La fotocamera a immagini e lo spettrometro italiano VIR (Visual and InfraRed Spectrometer) a bordo di Dawn hanno passato al setaccio la superficie dell’asteroide, in particolare la regione equatoriale denominata Vibidia e i crateri e gli altopiani in prossimità del suo polo sud. E proprio le immagini prese durante le orbite ad alta quota di Dawn (680 chilometri al di sopra della superficie) rivelano chiazze di materiale originariamente fuso in seguito agli impatti di detriti spaziali sulla crosta di Vesta. Queste rocce sono composte da diverse concentrazioni di pirosseni, minerali ricchi di ferro e magnesio, che sono piuttosto comuni anche nelle rocce ignee terrestri.
“Dawn ci permette di studiare in grande dettaglio la varietà di miscele di rocce che compongono la superficie di Vesta”, sottolinea Harald Hiesinger, ricercatore dell’Università di Münster, in Germania che collabora all’analisi delle riprese ottenute dalla fotocamera di Dawn. “Le immagini suggeriscono una straordinaria varietà di processi che costellano la superficie di Vesta”.
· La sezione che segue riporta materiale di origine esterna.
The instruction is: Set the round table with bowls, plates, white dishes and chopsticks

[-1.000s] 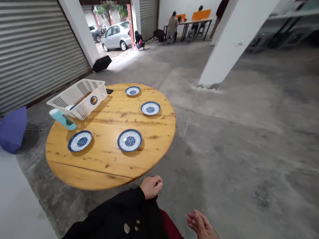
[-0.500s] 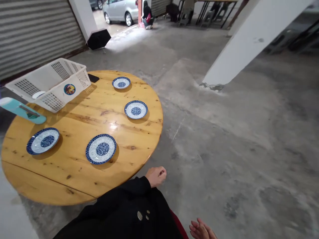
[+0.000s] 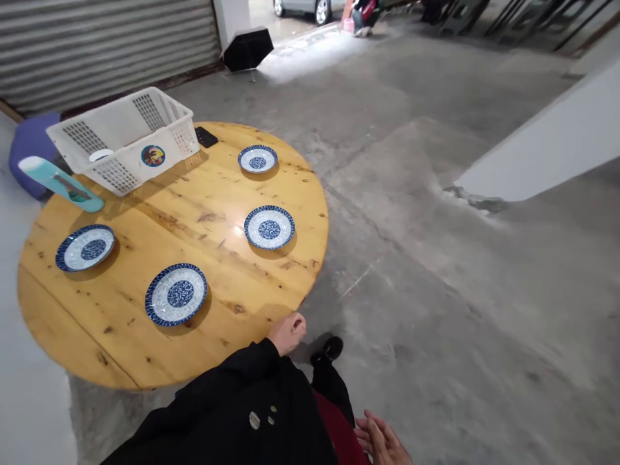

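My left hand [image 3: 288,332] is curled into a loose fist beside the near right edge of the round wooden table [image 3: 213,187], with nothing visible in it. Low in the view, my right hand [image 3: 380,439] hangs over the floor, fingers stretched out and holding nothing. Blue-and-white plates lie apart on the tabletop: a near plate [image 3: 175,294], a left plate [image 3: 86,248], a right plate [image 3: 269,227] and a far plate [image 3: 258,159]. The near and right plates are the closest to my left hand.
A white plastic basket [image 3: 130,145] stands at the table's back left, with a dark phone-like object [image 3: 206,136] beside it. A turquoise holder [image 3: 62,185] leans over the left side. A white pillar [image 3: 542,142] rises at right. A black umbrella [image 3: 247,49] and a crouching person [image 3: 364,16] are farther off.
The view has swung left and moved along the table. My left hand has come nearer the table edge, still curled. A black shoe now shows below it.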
Altrettanto importanti sono state le osservazioni della zona del polo sud di Vesta e in particolare del cratere Tarpeia ottenute dallo spettrometro VIR durante una serie di sorvoli a bassa quota, appena 210 chilometri dalla superficie. La conformazione dei ripidi pendii di questo cratere ha esposto vari strati della crosta di Vesta, che appaiono ben delineati e permettono agli scienziati di ricostruire la storia geologica del corpo celeste. Gli strati più vicini alla superficie portano ancora le tracce di contaminazione dei meteoriti che in passato hanno colpito l’asteroide, mentre quelli più profondi e meno ricchi di pirosseni conservano le caratteristiche della crosta primordiale che avvolgeva Vesta.
“Questi risultati che arrivano da Dawn ci suggeriscono che la ‘pelle’ di Vesta è continuamente soggetta a una sorta di lifting”, commenta Maria Cristina De Sanctis, dell’INAF-IAPS di Roma, team leader dello spettrometro VIR. “In regioni come il cratere Tarpea possiamo vedere le zone relativamente giovani della superficie, esposte da movimenti di massa e frane.”
E sempre grazie alle misure dello spettrometro VIR è stato possibile ottenere le più accurate mappe di temperatura superficiale di un asteroide, registrando nella regione di Tarpeia valori massimi che raggiungono i -23 gradi Celsius nelle aree illuminate e possono scendere al di sotto dei -100° C in quelle in ombra con sbalzi repentini, vista l’assenza di atmosfera.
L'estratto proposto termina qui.